Monday, August 27

A Movie without a Ticket

New Delhi, India - Sitting in the atrium of The Imperial, enjoying high tea, I look up from my novel and catch the eye of a Westerner.
He and his friend start a conversation and soon join me at my table (though they drain a beer while I sip tea). Almost immediately they invite me to Kashmir with them. I smile and shake my head 'no'. I won't be joining the two strangers who just sat at my table and asked me to go with them to an area of India that has been plagued by terrorist activity for nearly two decades.
We continue chatting and they push Kashmir. I demure. But then one says, come with us to my cousin's shop in the bazaar (One of the men, Monzoor, is Kashmiri, though he has been living in Australia for almost 20 years). He'll drive you back to the hotel and we'll catch our train, they say.
I can't resist. Here's my chance to go somewhere in Delhi with a guide of sorts. Maybe this will shake me loose of culture shock's hold.
We head out. First an auto rickshaw ride to the metro (Delhi has a brand new subway system with one track. There's a metal detector and quite a groping by security as you enter).
As we exit the metro after one stop, I realize the craziness outside The Imperial is nothing. My senses are assaulted, leaving me without really taking anything in. I'm just jumping hurriedly from one sight to one sound to one smell...
The bazaar is narrow and crowded. There are cows chilling, eating trash, motorbikes whizzing by and people everywhere, selling, hawking, trading, buying, mingling and loitering. It smells.
We arrive after a short walk at Monzoor's cousin's shop, which is located, quite hidden, down a side alley.
Raqif has an easy smile and a welcoming demeanor. A French woman dressed in a bright pink sari with tattoos on her feet, is perched on a low stool. There are piles of shawls along the walls and a shelf with the ubiquitous but appealing Indian paper mache.

(Rafiq)
Rafiq dashes off to inquire about a plane ticket for me to Kashmir. I hesitate. I look at the shawls instead. No, I decide. I can't just fly off to Kashmir to meet up with two strangers.
But...why not? Spontaneous trips and adventures is what this journey is supposed to be all about. Staying with a family, eating home-cooked food and talking politics into the early morning - isn't that what I pictured in my head before I left?
Look around, Rafiq says, India is like a movie without a ticket. Enjoy it.


(impromptu dancing near Rafiq's shop to celebrate a new baby)

Going with the flow, letting your heart lead, that is what India is all about, the French woman says. Here, you aren't the driver, so relax and let yourself be taken, she says. Her love of India - she has been living in a small village four hours from Delhi, her husband and four kids in France - is calming.
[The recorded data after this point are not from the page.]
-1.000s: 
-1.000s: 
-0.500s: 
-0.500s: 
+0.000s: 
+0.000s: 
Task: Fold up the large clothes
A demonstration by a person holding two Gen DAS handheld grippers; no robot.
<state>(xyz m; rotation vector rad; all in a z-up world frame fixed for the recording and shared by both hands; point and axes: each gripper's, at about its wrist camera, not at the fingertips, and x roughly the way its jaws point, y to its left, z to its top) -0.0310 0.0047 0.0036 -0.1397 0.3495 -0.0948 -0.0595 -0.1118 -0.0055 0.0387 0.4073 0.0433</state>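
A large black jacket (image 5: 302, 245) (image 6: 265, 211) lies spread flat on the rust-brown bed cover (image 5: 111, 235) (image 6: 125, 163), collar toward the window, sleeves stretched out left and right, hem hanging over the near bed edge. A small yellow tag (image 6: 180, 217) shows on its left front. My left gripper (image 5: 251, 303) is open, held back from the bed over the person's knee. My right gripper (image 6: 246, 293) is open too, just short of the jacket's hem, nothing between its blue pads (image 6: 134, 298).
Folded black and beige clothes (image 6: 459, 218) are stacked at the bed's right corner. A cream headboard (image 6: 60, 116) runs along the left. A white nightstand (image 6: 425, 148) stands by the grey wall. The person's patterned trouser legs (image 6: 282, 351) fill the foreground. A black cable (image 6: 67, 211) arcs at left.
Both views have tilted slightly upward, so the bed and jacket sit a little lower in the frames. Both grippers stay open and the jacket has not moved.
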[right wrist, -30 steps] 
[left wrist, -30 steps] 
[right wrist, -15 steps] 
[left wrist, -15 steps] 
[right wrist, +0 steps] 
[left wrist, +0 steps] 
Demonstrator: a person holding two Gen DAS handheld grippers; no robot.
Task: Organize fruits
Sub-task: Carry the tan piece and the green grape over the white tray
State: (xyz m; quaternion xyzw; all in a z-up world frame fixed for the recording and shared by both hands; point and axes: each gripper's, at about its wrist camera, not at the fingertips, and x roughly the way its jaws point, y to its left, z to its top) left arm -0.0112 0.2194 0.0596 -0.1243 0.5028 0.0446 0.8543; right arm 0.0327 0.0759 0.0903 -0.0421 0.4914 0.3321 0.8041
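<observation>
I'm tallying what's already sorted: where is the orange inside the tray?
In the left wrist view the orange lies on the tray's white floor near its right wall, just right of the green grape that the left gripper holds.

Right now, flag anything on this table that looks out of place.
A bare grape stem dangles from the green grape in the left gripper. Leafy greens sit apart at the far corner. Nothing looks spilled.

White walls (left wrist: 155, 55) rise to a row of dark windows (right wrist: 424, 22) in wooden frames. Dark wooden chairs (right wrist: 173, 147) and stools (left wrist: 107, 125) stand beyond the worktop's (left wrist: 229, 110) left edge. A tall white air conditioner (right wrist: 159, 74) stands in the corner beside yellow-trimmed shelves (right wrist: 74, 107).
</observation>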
(women watching the dancing)

I'm convinced. I buy the ticket.
Monzoor and his Hungarian friend, Gustav (also living in Australia), take off for their overnight train journey and then Jeep ride to Kashmir. And I sit on one of the low stools, drinking chai and talking politics with Rafiq.
Later, back at The Imperial, as I sit in a restaurant sipping Perrier and watching the musicians playing traditional Indian music, I realize I smell faintly of the bazaar and sweat - that sweet aroma of adventure.
And I feel like I am getting away with something, sitting in this impeccably decorated restaurant with its smartly uniformed staff and air of the British Raj.
I smile. Tomorrow I will leave the Imperial.